Where I should focus to implement multiple GPU training? I need to make changes only in the Trainer class? If yes, can you give me a brief description?

Thank you in avance.

The Trainer class automatically handles multi-GPU training, you don’t have to do anything special.

yeah but I am using a Trainer class which is implemented from scratch. That’s why I am asking…

Here is an example of the Trainer class for EncoderDecoder models:

class EncoderDecoderTransformerTrainer:

    def __init__(self, model,
                 optimizer,
                 patience,
                 scheduler=None,
                 checkpoint_dir=None,
                 clip=None,
                 device='cpu'):

        self.model = model.to(device)
        self.optimizer = optimizer
        self.scheduler = scheduler
        self.checkpoint_dir = checkpoint_dir
        self.clip = clip
        self.device = device
        self.patience = patience


    def calc_val_loss(self, val_loader):

        self.model.eval()
        with torch.no_grad():
            avg_val_loss = 0

            for index, batch in enumerate(tqdm(val_loader)):
                inputs = to_device(batch[0], device=self.device)
                inputs_att = to_device(batch[1], device=self.device)
                padded_targets = to_device(batch[2], device=self.device)
                replaced_targets = to_device(batch[3], device=self.device)
                targets_att = to_device(batch[4], device=self.device)

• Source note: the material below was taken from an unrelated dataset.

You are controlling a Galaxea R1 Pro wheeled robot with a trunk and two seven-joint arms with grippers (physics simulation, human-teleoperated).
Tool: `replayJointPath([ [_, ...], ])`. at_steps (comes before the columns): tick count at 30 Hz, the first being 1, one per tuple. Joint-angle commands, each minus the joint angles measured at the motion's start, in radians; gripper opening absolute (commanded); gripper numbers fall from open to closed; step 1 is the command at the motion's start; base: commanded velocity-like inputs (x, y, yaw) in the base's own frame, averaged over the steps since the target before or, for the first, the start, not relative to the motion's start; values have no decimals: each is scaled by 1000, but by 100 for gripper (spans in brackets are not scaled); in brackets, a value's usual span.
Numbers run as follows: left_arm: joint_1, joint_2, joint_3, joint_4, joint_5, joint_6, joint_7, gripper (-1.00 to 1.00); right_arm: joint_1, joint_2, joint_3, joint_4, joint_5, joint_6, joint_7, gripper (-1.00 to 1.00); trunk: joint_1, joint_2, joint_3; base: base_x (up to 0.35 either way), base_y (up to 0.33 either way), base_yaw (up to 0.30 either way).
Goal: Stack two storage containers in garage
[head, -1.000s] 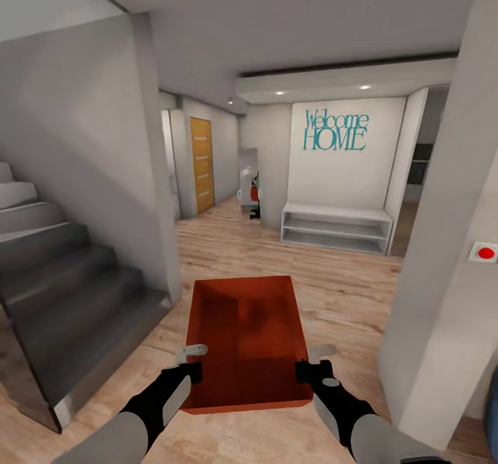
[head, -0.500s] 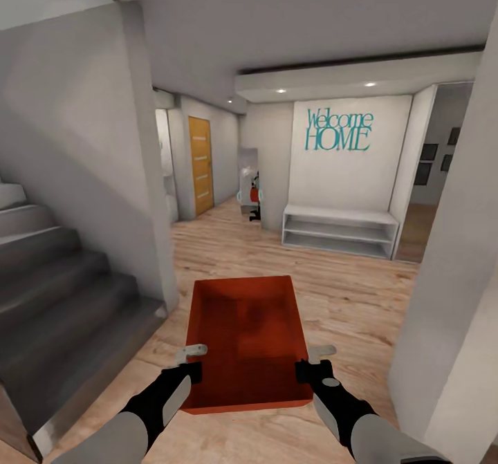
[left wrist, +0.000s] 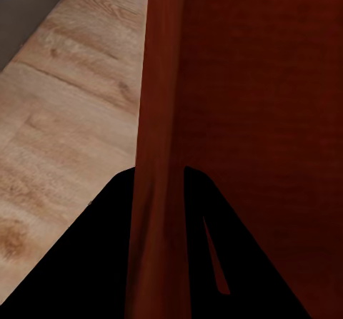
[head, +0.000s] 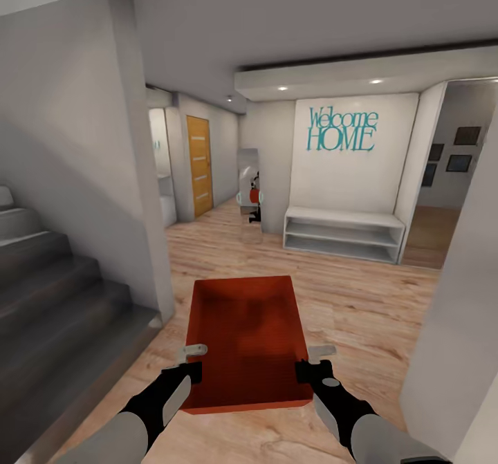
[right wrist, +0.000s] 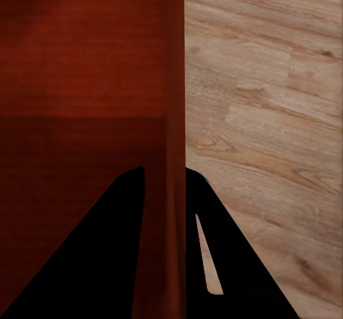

                outputs = self.model(input_ids=inputs,
                                     attention_mask=inputs_att,
                                     decoder_input_ids=padded_targets,
                                     decoder_attention_mask=targets_att,
                                     labels=replaced_targets)
                lm_loss = outputs[0]
                pred_scores = outputs[1]
                last_hidden = outputs[2]
                avg_val_loss += lm_loss.item()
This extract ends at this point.